◆ **PROBLEM**
The full listing, word for word and free of images, is the expected result.

◆ **GIVEN DATA**
++++++++++++++++++++

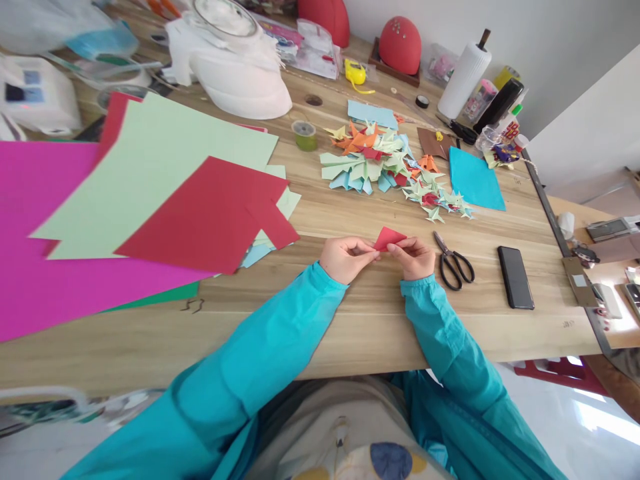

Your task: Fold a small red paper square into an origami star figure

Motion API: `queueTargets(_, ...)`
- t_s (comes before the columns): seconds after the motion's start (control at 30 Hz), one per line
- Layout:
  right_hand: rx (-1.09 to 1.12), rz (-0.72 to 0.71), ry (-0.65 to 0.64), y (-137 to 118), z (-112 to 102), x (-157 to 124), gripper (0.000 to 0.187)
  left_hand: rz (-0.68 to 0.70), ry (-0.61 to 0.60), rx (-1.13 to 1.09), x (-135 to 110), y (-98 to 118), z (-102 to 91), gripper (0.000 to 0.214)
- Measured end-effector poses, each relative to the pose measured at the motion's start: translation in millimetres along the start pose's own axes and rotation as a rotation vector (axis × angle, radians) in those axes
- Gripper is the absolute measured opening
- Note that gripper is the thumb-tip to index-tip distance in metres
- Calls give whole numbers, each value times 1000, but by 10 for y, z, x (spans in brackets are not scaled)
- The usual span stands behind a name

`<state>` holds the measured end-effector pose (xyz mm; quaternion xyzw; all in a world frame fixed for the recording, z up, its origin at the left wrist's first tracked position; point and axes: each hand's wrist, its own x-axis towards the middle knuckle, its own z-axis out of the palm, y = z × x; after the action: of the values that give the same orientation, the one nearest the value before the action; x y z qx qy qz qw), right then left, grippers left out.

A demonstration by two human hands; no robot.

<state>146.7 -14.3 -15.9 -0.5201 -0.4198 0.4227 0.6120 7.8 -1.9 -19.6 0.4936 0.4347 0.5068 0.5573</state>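
Left hand point(345, 259) and right hand point(414, 257) each pinch the folded red paper point(389, 237), held between both grips just above the tabletop point(350, 320); scissors point(454, 263) lie right of the right grip; matching edges before creasing should keep the fold crisp.

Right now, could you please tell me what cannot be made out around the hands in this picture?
Head view:
- red paper: its lower part is hidden behind the fingertips of the left hand and right hand.
- pink sheet: cut off by the left edge.
- white device, top left: blurred, display unreadable.
- paper shapes: too small to tell each fold.
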Motion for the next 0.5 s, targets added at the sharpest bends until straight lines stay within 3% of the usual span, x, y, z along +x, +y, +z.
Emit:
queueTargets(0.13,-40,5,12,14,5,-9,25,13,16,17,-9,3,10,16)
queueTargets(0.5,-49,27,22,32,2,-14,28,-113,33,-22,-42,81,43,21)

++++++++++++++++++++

◆ **RESULT BELOW**
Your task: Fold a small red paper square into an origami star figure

Motion API: `queueTargets(_, ...)`
- t_s (comes before the columns): seconds after the motion's start (control at 30 Hz), one per line
- Layout:
  right_hand: rx (-1.09 to 1.12), rz (-0.72 to 0.71), ry (-0.65 to 0.64), y (-137 to 118), z (-112 to 102), x (-157 to 124), gripper (0.000 to 0.187)
  left_hand: rz (-0.68 to 0.70), ry (-0.61 to 0.60), rx (-1.13 to 1.09), x (-135 to 110), y (-98 to 118), z (-102 to 91), gripper (0.000 to 0.214)
- Measured end-effector poses, each relative to the pose measured at the motion's start: translation in millimetres along the start pose's own axes and rotation as a rotation vector (axis × angle, radians) in those axes
- Gripper is the absolute measured opening
- Note that gripper is the thumb-tip to index-tip distance in metres
- Calls give whole numbers, each value times 1000, but by 10 for y, z, x (spans in brackets are not scaled)
- The usual span stands behind a name

`<state>` holds the measured end-effector pose (xyz mm; quaternion xyzw; all in a world frame fixed for the recording, z up, its origin at the left wrist's first tracked position; point and axes: each hand's wrist, its own x-axis towards the middle knuckle, its own z-axis out of the palm, y = z × x; after the action: of the values that give the same orientation, the one nearest the value before the action; x y z qx qy qz qw), right then left, grippers left out.

A demonstration by two human hands; no robot.

<state>146.7 -14.3 -15.9 -0.5201 -0.4198 0.4227 0.6120 7.8 -1.9 -19.6 0.4936 0.4347 0.5068 0.5573</state>
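Left hand point(345, 259) and right hand point(414, 257) each pinch the folded red paper point(389, 237), held between both grips just above the tabletop point(350, 320); scissors point(454, 263) lie right of the right grip; matching edges before creasing should keep the fold crisp.

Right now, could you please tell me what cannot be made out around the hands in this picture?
Head view:
- red paper: its lower part is hidden behind the fingertips of the left hand and right hand.
- pink sheet: cut off by the left edge.
- white device, top left: blurred, display unreadable.
- paper shapes: too small to tell each fold.
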Motion for the next 0.5 s, targets added at the sharpest bends until straight lines stay within 3% of the usual span, x, y, z along +x, +y, +z.
Emit:
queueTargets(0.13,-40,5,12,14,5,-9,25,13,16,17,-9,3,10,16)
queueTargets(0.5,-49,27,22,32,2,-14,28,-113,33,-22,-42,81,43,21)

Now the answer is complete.